When a couple in Virginia seek to end their marriage, at least one of them generally must reside in the Commonwealth for a certain amount of time before they can dissolve their marriage. However, Virginia is home to many service members, some of whom may be on active duty outside the Commonwealth or abroad. How do the residency requirements apply when a service member wishes to divorce?
In general, service members have three options when it comes to which state they can file for divorce in. One option is the state where the spouse filing for divorce resides. Another option is the state where the service member is stationed. Finally, the third option is the state in which the service member claims legal residency. The state in which divorce is filed is the state whose laws regarding divorce legal issues will apply.

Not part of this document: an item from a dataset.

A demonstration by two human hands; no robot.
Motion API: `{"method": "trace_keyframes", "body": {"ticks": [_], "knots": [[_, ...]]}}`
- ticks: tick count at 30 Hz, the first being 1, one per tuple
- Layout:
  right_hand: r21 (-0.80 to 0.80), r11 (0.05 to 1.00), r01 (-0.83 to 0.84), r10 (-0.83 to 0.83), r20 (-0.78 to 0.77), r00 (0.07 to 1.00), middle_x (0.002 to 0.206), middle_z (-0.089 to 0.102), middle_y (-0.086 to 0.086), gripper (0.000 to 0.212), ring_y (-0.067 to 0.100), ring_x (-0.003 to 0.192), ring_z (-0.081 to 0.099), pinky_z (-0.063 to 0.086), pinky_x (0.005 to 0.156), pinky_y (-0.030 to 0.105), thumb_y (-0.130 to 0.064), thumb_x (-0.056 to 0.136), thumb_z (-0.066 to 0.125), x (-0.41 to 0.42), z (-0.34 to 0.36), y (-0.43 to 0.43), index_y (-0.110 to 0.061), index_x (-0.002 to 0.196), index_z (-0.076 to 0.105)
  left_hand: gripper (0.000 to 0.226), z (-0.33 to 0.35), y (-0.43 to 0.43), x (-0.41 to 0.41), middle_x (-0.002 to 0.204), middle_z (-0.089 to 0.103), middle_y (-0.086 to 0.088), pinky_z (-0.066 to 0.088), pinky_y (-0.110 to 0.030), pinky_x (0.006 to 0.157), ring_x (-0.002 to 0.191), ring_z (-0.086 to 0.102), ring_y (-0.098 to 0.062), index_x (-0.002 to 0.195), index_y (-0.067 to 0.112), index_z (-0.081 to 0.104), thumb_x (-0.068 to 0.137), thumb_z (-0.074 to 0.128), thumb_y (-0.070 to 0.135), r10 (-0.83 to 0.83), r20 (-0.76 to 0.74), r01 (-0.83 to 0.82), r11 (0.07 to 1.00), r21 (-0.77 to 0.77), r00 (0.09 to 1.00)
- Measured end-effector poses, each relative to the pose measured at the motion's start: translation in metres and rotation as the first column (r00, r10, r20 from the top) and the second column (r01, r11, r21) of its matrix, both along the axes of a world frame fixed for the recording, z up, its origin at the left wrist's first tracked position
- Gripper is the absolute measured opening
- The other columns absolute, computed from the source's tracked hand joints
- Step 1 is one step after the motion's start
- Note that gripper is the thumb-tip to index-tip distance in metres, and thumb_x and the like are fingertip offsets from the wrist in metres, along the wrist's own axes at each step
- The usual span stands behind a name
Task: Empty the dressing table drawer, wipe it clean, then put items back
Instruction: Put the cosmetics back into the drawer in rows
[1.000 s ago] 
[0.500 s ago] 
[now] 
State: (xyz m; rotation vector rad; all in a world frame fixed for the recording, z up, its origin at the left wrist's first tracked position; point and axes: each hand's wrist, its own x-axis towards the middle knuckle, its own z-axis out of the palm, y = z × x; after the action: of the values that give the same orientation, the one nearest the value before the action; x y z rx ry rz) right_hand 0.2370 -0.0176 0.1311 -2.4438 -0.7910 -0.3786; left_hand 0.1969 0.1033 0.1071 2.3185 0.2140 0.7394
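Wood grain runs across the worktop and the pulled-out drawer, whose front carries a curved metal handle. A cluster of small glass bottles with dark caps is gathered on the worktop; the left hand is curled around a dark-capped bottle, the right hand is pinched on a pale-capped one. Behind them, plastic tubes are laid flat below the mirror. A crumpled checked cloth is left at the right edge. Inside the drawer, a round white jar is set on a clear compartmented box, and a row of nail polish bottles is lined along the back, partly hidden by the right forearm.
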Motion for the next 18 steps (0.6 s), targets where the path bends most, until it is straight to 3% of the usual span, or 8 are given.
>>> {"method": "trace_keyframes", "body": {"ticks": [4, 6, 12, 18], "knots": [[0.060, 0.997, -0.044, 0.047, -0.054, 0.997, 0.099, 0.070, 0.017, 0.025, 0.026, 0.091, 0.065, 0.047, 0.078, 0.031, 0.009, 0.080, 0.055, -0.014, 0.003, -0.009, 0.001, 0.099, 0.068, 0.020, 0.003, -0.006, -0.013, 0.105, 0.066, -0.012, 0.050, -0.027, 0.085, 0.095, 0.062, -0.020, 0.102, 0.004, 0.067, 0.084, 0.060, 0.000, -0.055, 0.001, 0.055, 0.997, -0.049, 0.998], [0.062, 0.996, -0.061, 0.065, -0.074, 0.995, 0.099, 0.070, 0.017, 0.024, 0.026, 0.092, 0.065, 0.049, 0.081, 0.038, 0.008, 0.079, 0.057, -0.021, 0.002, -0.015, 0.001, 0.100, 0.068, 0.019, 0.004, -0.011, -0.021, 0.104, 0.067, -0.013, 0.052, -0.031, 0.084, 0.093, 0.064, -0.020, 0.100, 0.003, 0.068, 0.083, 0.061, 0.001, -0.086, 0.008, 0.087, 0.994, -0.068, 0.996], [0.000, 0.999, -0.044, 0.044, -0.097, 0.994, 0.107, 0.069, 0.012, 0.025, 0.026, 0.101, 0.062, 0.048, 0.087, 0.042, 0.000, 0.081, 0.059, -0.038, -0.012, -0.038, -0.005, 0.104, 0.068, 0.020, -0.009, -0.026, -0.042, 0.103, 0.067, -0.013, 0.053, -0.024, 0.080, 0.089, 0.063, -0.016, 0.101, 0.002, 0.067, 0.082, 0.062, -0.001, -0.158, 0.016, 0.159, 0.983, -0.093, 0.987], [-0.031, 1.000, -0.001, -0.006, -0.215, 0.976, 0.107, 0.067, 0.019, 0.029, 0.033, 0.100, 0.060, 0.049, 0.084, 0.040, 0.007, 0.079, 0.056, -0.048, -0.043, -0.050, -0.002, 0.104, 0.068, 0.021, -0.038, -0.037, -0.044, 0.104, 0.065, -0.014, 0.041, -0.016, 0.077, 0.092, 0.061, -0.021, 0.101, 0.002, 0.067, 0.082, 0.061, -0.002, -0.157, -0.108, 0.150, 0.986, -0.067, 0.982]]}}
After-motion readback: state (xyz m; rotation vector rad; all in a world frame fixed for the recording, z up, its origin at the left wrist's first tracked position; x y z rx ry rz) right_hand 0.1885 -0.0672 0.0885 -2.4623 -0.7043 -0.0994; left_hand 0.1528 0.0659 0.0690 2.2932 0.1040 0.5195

In addition, if a service member is on active duty, and his or her spouse initiates divorce proceedings, the service member can pursue a stay, that is, a temporary stop, to the divorce proceedings, per the Servicemembers Civil Relief Act (SCRA). The purpose of the stay is to allow the service member to focus on serving their nation without fearing a judgment will be made against them since they cannot be present at court proceedings.
There are other ways that a military divorce differs from a civilian divorce. Residency requirements and stays under the SCRA are only two issues present in a military divorce. Those who are pursuing a military divorce can seek more information on how the law will apply to their specific circumstances. This way, they can better understand their rights.